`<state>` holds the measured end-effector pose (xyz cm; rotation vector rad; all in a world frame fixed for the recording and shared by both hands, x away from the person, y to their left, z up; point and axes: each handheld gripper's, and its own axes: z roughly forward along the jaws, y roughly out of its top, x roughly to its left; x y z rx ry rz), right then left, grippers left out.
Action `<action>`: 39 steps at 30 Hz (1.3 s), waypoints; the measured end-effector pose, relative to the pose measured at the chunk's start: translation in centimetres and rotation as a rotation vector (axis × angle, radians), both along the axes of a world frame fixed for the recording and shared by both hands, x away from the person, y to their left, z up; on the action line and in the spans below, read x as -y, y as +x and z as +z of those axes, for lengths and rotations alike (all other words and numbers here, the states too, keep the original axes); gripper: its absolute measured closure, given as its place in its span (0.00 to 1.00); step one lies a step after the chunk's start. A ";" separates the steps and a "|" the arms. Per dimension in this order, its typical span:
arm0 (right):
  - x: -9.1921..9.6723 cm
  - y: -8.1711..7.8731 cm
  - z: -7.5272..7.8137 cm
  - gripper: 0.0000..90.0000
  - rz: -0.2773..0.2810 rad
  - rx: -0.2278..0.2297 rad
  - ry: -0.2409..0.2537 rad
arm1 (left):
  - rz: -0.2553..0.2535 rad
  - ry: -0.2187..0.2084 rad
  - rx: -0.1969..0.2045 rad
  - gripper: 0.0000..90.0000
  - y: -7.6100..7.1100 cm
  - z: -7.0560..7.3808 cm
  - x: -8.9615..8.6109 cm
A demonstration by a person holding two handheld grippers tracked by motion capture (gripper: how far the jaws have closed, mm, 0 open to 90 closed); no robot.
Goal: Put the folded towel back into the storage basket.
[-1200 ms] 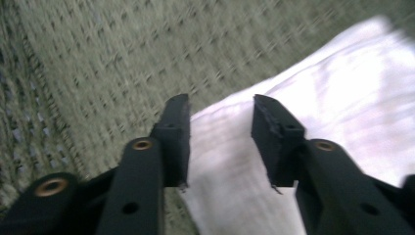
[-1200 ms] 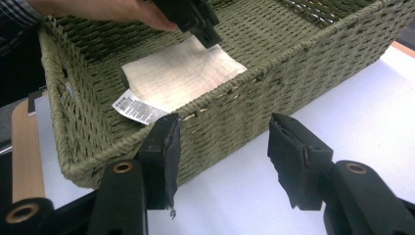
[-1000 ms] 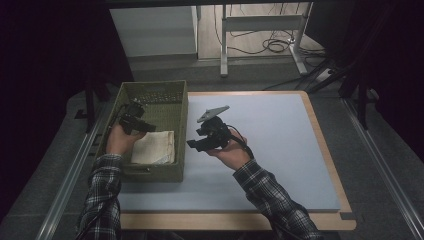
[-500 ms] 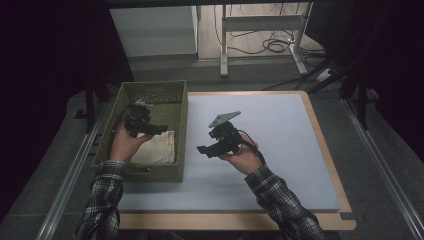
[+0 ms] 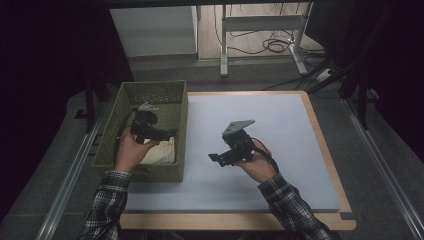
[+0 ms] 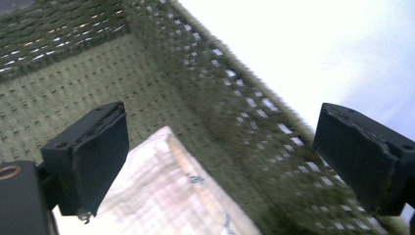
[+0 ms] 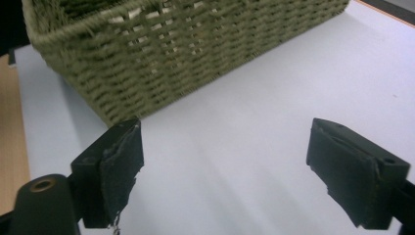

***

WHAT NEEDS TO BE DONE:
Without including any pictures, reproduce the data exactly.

WRITTEN RESPONSE:
`<state>` holds the measured end-effector pose (xyz cm; rotation vector rad; all in a world frame fixed for the recording and shared by both hands, x away from the person, y to their left, z up; point and axes: each handheld gripper's, and its own axes: z roughly forward along the jaws, y roughly out of its top, x roughly to its left; x y z rx ry rz), right then left, grippers left out.
Action `<action>`: 39 steps at 30 Hz (1.3 s), waypoints; the measured end-effector pose, relative to the pose measured at the chunk's start: translation in centimetres and rotation as a rotation vector (axis × angle, radians), both along the axes of a world frame fixed for the recording and shared by both hands, x away from the person, y to their left, z up; on the action line and in the spans below, read x as -y, y as +x and z as +z of those axes, for lengths and rotations alike (all other words and numbers here, the states too, keep the original axes); gripper: its absolute measured closure, given as its place in its span (0.00 to 1.00); step one lies a step after the chunk's start. A ";" separates the steps and a "|" the arms. Per dimension in this order, its typical span:
arm0 (right):
  - x: -9.1921..9.6723 cm
  - y: -8.1711..7.8731 cm
  - z: -7.5272..7.8137 cm
  - gripper: 0.0000..90.0000
  - rz: -0.2773..0.2810 rad
  - rx: -0.2278..0.2297 rad
  - ry: -0.2409..0.2537 rad
arm1 (left):
  - rz: -0.2553..0.2535 rad
  - ry: -0.2187..0.2084 rad
  - rx: -0.1969..0.2045 rad
  - gripper: 0.0000..90.0000
  - y: -7.6100..7.1100 cm
  - z: -7.0560..7.3808 cm
  - x: -8.9615..8.6109 cm
A demonstration by a person holding two handheld grippers tracked by motion capture (gripper: how far the jaws have closed, mm, 0 open to 90 closed); no robot.
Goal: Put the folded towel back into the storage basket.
[-1200 ms] 
[-1200 ms] 
[-1000 ms] 
[-500 ms] 
[+0 ms] 
[+0 ms] 
[+0 ms] 

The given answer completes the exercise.